Understanding New Jersey Personal Injury Laws

By MatadorAdminPersonal Injury Lawsuits

Decorative Scales of Justice in the CourtroomIf you have been harmed by the negligent actions of another person or an entity such as a business or organization, you may be entitled to bring a personal injury claim under the laws of New Jersey.

The harm in a personal injury case must have been caused by an event or condition that the person or entity was responsible for, should have known about, and should have taken reasonable care to prevent. If, for example, a landlord knows a play area is unsafe due to broken glass but doesn’t take steps to clean it up, he or she could be liable if a child is injured due to the unsafe conditions.

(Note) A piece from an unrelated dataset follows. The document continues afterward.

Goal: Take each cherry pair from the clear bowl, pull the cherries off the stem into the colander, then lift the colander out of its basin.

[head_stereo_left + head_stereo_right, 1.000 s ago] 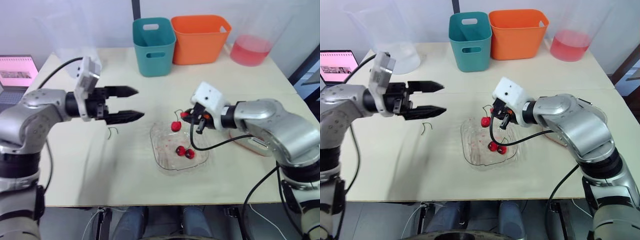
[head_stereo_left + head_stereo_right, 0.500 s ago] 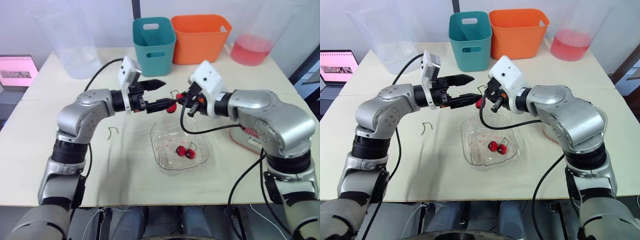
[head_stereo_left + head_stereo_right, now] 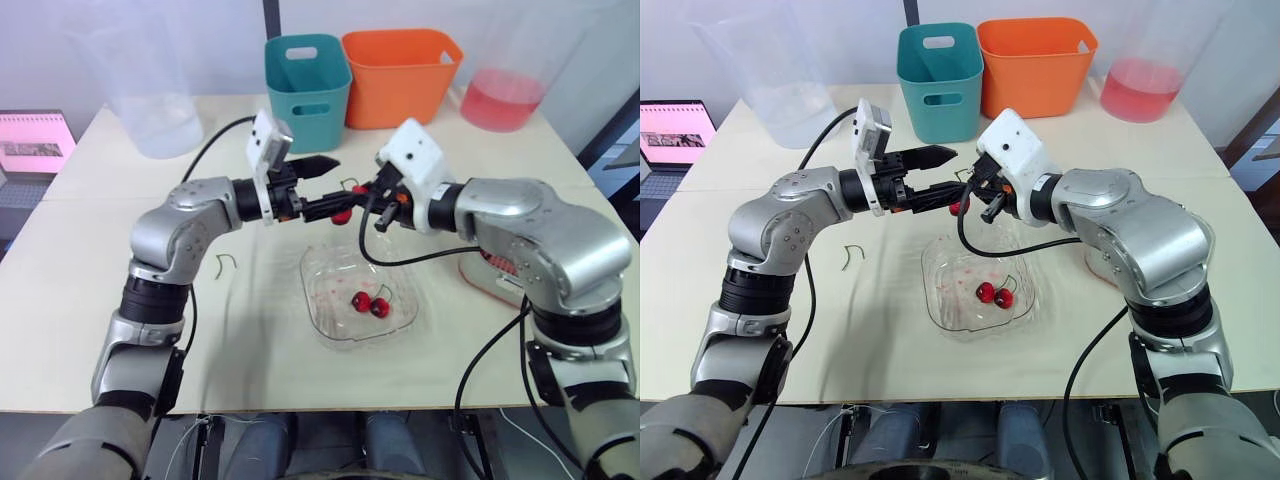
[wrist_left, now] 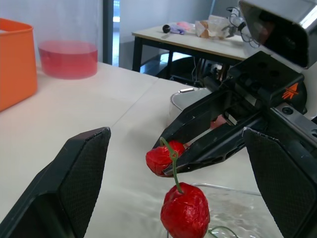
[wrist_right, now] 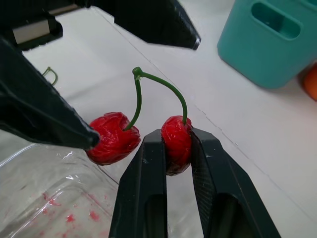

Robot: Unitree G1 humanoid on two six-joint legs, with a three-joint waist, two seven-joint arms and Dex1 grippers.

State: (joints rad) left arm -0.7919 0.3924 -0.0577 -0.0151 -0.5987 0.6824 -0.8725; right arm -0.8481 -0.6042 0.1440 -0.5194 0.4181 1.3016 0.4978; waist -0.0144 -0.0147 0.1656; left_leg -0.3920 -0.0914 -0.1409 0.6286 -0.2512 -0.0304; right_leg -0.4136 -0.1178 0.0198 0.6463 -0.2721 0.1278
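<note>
My right gripper (image 5: 177,148) is shut on one red cherry (image 5: 177,141) of a pair, held above the far rim of the clear bowl (image 3: 318,330). Joined to it by a green stem, the other cherry (image 5: 114,142) hangs free. My left gripper (image 3: 336,186) is open, its fingers standing either side of this pair; one fingertip (image 5: 84,136) touches the free cherry. A second cherry pair (image 3: 370,303) lies in the bowl. A red-rimmed basin (image 3: 485,287) sits mostly hidden behind my right arm.
A teal bin (image 3: 307,90) and an orange bin (image 3: 400,75) stand at the back, with a clear container of pink liquid (image 3: 500,95) to their right and a clear jug (image 3: 150,100) at the left. A loose stem (image 3: 226,263) lies left of the bowl.
My right gripper lifted the cherry pair out of the bowl and up toward the far side. My left gripper swung in from the left until its fingers flank the pair.
</note>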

Statute of Limitations in New Jersey personal injury cases

Personal injury law in New Jersey is subject to a statute of limitations. Any claim must be brought within two years from the date of any incident. If the claim is for medical malpractice, the statute of limitations is two years from the date any problem manifests. 

Comparative liability in New Jersey

Many states, including New Jersey, assess the comparative degree of fault in determining damages. Our state uses a modified comparative negligence rule. This means that a jury could reduce any damages you are awarded by the percentage you are determined to be at fault.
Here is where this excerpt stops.